220 West 48th St. between Broadway & Eighth Ave.
Tuesday - Sunday through October 20, $49-$169
In 2012, Colorado baker Jack Phillips refused to make a wedding cake for a gay couple because of his religious beliefs, leading to a Supreme Court case and a battle with the Colorado Civil Rights Commission. In 2010, a Mississippi high school canceled its prom after being sued for barring a lesbian student from attending with her girlfriend. These two ripped-from-the-headlines situations have inspired a pair of shows currently running in the city that deal with issues of faith, prejudice, and LGBTQ rights in very different ways, both sparked by the struggle of gay couples to celebrate happy milestone events just like straight culture does.

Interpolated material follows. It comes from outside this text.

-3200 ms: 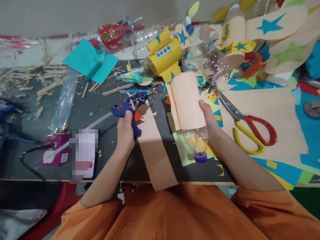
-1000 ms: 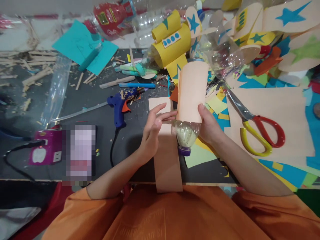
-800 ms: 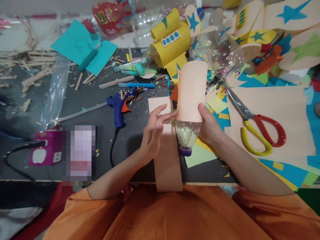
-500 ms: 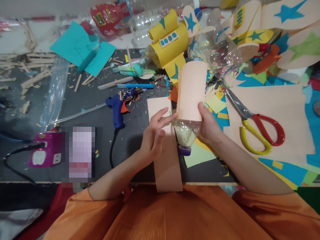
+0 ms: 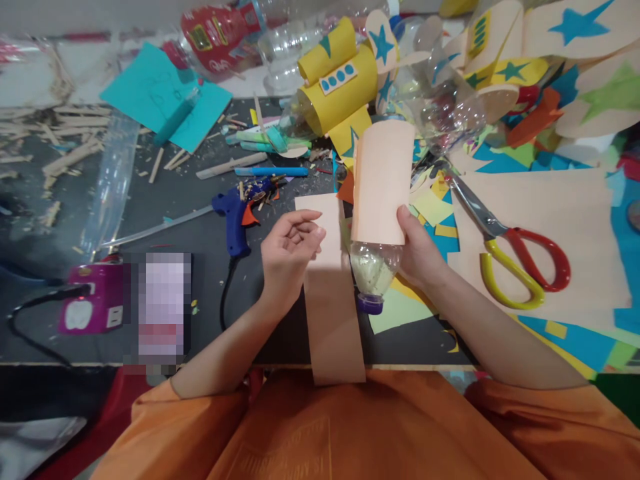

They also both explore the possibility of changing people’s minds, asking for tolerance of the intolerant. In The Prom, a musical comedy at the Longacre, the setup is theatrical: Great White Way veterans Dee Dee Allen (Beth Leavel) and Barry Glickman (Brooks Ashmanskas) are looking for a quick way to rebound from their instant flop Eleanor! — The Eleanor Roosevelt Musical by finding a cause they can support to get them some positive press attention. “People need to know it’s possible to change the world, whether you are a homely middle-aged first lady or a Broadway star,” Dee Dee, who played Eleanor, says. Barry adds, “The moment I first stepped into FDR’s shoes, and by shoes I mean wheelchair, I had an epiphany. I realized there is no difference between the president of the United States and a celebrity. We both have power. The power to change the world.”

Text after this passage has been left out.